=== What is expected ===
Going from the top of the data below, give again each line through the one containing "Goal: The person", both ends kept.

=== Supplied information ===
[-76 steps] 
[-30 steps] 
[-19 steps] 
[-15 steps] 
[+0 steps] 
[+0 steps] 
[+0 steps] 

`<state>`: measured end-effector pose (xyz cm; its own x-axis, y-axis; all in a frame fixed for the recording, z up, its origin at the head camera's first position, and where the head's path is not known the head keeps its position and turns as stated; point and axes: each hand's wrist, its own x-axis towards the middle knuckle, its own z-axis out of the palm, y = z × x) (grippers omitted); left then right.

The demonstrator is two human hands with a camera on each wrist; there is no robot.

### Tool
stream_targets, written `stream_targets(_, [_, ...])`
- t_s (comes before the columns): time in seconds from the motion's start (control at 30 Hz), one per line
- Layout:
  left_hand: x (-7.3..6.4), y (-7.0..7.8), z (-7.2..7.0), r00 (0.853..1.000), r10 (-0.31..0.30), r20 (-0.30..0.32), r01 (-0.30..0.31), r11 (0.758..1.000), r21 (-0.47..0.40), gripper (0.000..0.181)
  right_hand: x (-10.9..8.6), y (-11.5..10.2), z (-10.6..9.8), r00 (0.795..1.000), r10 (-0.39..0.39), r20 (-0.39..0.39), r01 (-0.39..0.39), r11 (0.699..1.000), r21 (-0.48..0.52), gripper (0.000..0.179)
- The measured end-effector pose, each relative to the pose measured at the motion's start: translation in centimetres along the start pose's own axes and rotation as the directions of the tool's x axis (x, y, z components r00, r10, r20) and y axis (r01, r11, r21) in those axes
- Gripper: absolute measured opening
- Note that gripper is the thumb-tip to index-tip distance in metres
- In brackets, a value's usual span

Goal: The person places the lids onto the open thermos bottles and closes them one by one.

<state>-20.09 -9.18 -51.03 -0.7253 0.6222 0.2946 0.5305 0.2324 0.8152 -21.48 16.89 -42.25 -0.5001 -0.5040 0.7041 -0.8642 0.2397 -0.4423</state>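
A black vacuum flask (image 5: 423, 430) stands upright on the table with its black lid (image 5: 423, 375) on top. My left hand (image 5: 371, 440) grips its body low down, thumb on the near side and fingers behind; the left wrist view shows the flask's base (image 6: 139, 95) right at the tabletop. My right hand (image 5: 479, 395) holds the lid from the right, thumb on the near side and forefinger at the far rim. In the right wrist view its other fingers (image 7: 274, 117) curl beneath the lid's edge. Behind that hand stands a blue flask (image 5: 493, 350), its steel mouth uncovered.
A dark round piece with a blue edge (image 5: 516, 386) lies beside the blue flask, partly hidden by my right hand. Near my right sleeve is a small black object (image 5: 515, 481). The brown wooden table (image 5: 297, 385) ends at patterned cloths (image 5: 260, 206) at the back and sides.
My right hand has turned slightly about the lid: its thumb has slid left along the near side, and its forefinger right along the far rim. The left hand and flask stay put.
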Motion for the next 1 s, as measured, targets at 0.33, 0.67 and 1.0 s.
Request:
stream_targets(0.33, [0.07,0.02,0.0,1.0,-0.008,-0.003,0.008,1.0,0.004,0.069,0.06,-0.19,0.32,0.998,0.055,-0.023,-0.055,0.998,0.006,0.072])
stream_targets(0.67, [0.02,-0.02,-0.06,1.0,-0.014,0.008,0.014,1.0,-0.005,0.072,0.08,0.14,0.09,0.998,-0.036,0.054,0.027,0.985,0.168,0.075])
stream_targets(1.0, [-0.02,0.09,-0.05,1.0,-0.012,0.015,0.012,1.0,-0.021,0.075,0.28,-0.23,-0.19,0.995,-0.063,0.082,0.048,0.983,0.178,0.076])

=== Exercise output ===
[-76 steps] 
[-30 steps] 
[-19 steps] 
[-15 steps] 
[+0 steps] 
[+0 steps] 
[+0 steps] 

`<state>`: measured end-effector pose (xyz cm; its own x-axis, y-axis; all in a frame fixed for the recording, z up, its origin at the head camera's first position, and where the head's path is not known the head keeps its position and turns as stated; point and axes: each hand's wrist, its own x-axis towards the middle knuckle, its own z-axis out of the palm, y = z × x) (grippers omitted); left then right.

The demonstrator is two human hands with a camera on each wrist; there is no robot.

### Tool
stream_targets, written `stream_targets(_, [_, ...])`
- t_s (comes before the columns): time in seconds from the motion's start (control at 30 Hz), one per line
- Layout:
  left_hand: x (-7.3..6.4), y (-7.0..7.8), z (-7.2..7.0), r00 (0.853..1.000), r10 (-0.31..0.30), r20 (-0.30..0.32), r01 (-0.30..0.31), r11 (0.758..1.000), r21 (-0.47..0.40), gripper (0.000..0.181)
  right_hand: x (-10.9..8.6), y (-11.5..10.2), z (-10.6..9.8), r00 (0.795..1.000), r10 (-0.39..0.39), r20 (-0.39..0.39), r01 (-0.39..0.39), r11 (0.699..1.000), r21 (-0.48..0.52), gripper (0.000..0.179)
- The measured end-effector pose, each relative to the pose measured at the motion's start: translation in centimetres along the start pose's own axes and rotation as the directions of the tool's x axis (x, y, z components r00, r10, r20) and y axis (r01, r11, r21) in those axes
- Gripper: absolute measured opening
- Note that gripper is the thumb-tip to index-tip distance in metres
- In brackets, a value's usual span

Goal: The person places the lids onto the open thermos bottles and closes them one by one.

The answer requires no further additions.